HMS Gloucester: Ancient artefacts from warship wreck to be seen publicly for first time in Norfolk

  • The Barnwell brothers told ITV News Anglia about their incredible discovery in June 2022

Artefacts from a 17th-century royal shipwreck that stayed secret for 15 years will be able to be viewed by the public for the first time.

An exhibition at the Norwich Castle Museum & Art Gallery will tell the story of how two scuba-diving brothers, Lincoln and Julian Barnwell, found the wreck of the HMS Gloucester off the Norfolk coast in 2007 after a search that had lasted four years and covered 5,000 nautical miles.

The display, co-curated by Norfolk Museums Service and UEA, will also explore the ship’s fateful final voyage and the work to retrieve, conserve and research some of its artefacts. 

The ship had gone down in 1682 in a sinking that almost killed the future King James II, and cost the lives of up to 250 people.

The wreck and its cargo then lay untouched for 325 years, some 28 miles off the coast of Great Yarmouth - until the brothers finally struck gold.

The exhibition will also look at the history of the ship and the events of the wreck. It will paint a picture of what life was like onboard before disaster struck and explore what led to the tragedy. 

The discovery is considered to be the most significant maritime find since the Mary Rose. Credit: UEA

Some of the key objects include the bell; its discovery in 2012 confirmed the identity of the wreck.

Personal possessions of the passengers and crew will be on display to showcase the wide range of social classes on board the ship.

This includes a pair of glasses along with their wooden case, combs and clay pipes. 

Visitors will also be able to view wine bottles encrusted with barnacles and the ship’s navigation tools.

Alongside the artefacts, museums in Britain and Europe are loaning paintings, documents and objects associated with the maritime, political, cultural and social history of the period to set the wider context for HMS Gloucester’s story.

There will also be a film exploring the discovery of the wreck, a 3D diver’s eye tour of the wreck site and an animation examining the circumstances of the sinking of the ship.
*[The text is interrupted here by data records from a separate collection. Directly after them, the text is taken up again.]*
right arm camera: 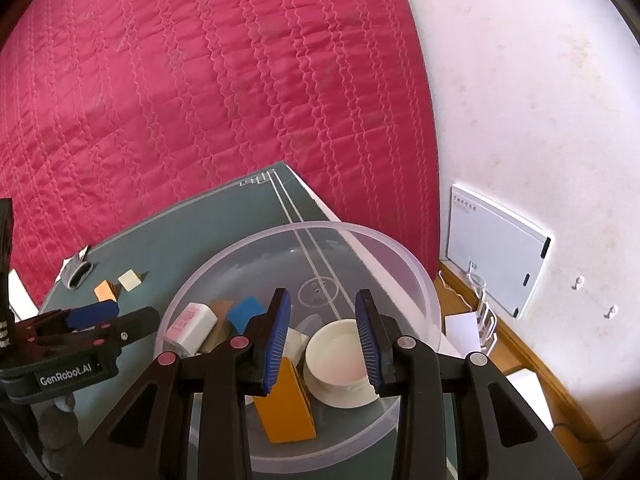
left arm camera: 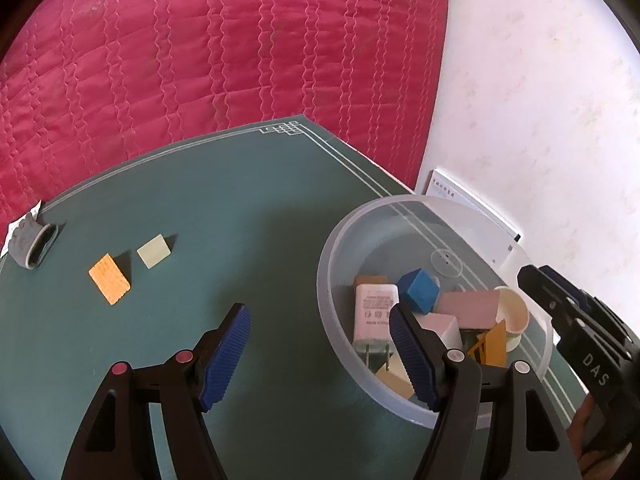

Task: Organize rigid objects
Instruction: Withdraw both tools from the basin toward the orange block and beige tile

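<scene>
A clear plastic bowl (left arm camera: 325,264) (right arm camera: 312,225) on the green table mat (left arm camera: 240,200) holds several pieces: a white charger plug (left arm camera: 374,312), a blue cube (left arm camera: 418,290), a pink block (left arm camera: 470,308), a white cup (right arm camera: 340,350) and an orange wedge (right arm camera: 286,408). My left gripper (left arm camera: 320,352) is open and empty, straddling the bowl's near-left rim. My right gripper (right arm camera: 322,300) hovers over the cup, jaws drawn in to a narrow gap and pinching nothing. An orange block (left arm camera: 110,279) and a cream block (left arm camera: 154,251) lie on the mat at far left.
A grey fabric roll (left arm camera: 32,246) lies at the mat's left edge. Behind the table spreads a red quilted bedspread (left arm camera: 200,60). To the right are a white wall (left arm camera: 540,100), a white panel (right arm camera: 496,248) and a wooden ledge (right arm camera: 520,344).
</scene>
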Available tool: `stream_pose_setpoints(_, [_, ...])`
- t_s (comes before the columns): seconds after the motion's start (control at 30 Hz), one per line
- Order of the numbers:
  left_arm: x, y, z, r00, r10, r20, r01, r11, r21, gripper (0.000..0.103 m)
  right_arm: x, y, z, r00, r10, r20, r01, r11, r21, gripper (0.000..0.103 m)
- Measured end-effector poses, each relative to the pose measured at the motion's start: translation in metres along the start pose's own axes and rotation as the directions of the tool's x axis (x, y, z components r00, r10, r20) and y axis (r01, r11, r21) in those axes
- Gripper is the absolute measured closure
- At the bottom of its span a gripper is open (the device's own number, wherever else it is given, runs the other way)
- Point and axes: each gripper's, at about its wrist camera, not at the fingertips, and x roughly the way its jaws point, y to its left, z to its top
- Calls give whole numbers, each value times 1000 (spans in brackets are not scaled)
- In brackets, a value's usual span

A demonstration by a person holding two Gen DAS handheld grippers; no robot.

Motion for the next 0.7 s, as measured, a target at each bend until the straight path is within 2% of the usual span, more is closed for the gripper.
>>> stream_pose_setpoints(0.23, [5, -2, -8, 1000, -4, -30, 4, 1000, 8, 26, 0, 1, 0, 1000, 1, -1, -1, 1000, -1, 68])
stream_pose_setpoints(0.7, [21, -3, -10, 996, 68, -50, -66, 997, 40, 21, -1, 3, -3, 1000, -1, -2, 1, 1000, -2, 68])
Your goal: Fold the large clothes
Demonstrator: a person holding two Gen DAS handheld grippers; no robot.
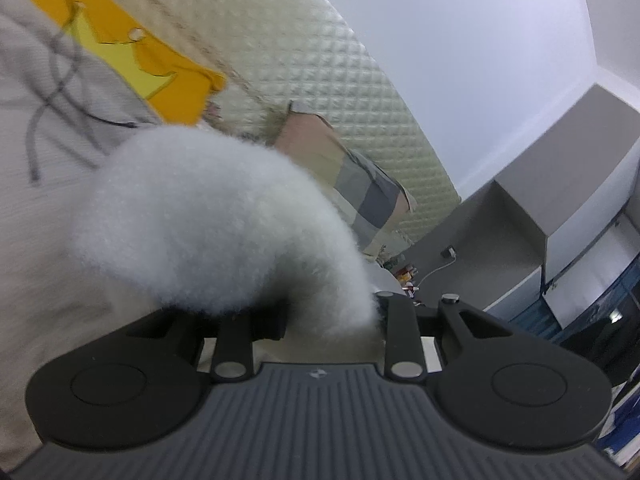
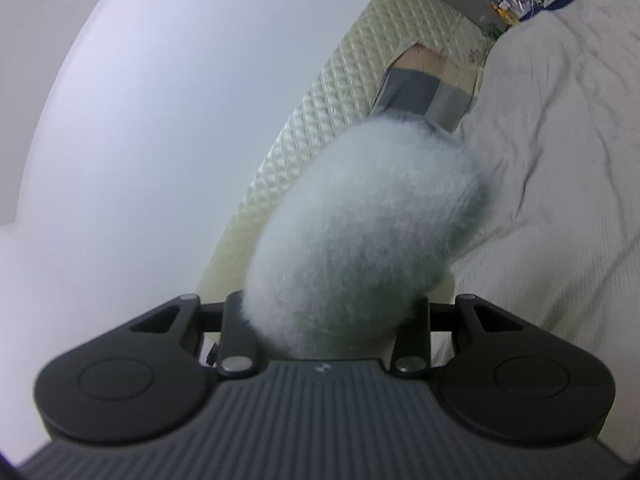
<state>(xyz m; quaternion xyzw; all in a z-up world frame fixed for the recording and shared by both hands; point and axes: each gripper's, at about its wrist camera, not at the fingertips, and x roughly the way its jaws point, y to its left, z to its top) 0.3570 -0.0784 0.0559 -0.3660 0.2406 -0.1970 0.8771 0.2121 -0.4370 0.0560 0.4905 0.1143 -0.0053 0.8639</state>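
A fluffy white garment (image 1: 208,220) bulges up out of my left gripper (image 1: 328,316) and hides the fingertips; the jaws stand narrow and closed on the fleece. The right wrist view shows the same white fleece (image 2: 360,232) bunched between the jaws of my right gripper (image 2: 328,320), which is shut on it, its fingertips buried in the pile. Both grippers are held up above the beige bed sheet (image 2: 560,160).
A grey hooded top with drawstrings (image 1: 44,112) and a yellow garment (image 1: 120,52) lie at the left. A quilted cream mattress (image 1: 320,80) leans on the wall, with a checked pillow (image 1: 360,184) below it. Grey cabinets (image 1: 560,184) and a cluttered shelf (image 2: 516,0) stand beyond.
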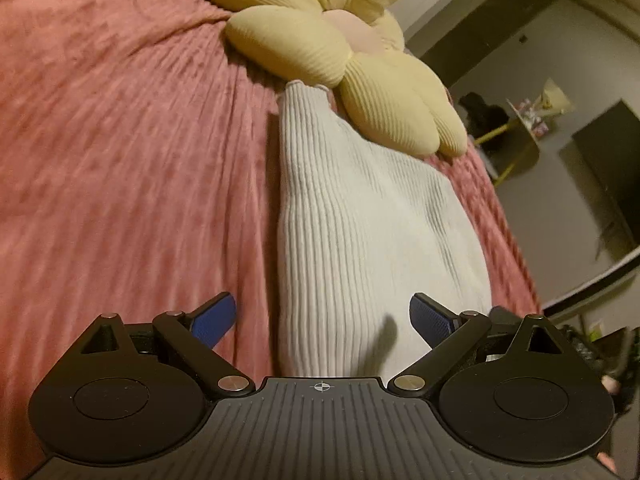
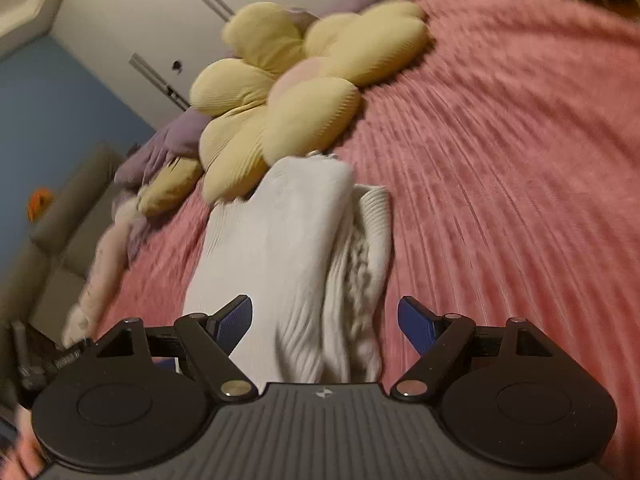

The objects appear in this exhibition with the permission of the Ministry of Defence and Norfolk Historic Shipwrecks. Credit: UEA

Curators of the exhibition Ruth Battersby Tooke and Dr Francesca Vanke, of the Norfolk Museums Service, and Prof Claire Jowitt and Dr Benjamin Redding, of UEA, said: "We are delighted to share the extraordinary history of the wreck of the Gloucester and the artefacts that movingly speak of the tragic events of 6th May 1682.  

"Artefacts rescued from the seabed are displayed for the first time, revealing some of the secrets that this important historic ship has to offer and providing unique insights into the lives and experiences of those onboard. 

"It has been a privilege to work with Julian and Lincoln Barnwell and James Little to tell their remarkable story of the wreck’s discovery in 2007."

Cllr Margaret Dewsbury, Cabinet Member for Communities, Norfolk County Council said: "Norfolk is home not only to the most remarkable heritage, but also the expertise needed to research this heritage and display it for the public to experience and enjoy.  

"The partnership between Norfolk Museums Service, the University of East Anglia and Julian and Lincoln Barnwell is a testament to this culture of innovation and excellence.

"We are incredibly excited to be mounting this exhibition in Norwich and very grateful for the fantastic support from our business community which is helping us to achieve our ambitions."

The Last Voyage of The Gloucester: Norfolk’s Royal Shipwreck opens 25 February 2023 at Norwich Castle Museum & Art Gallery.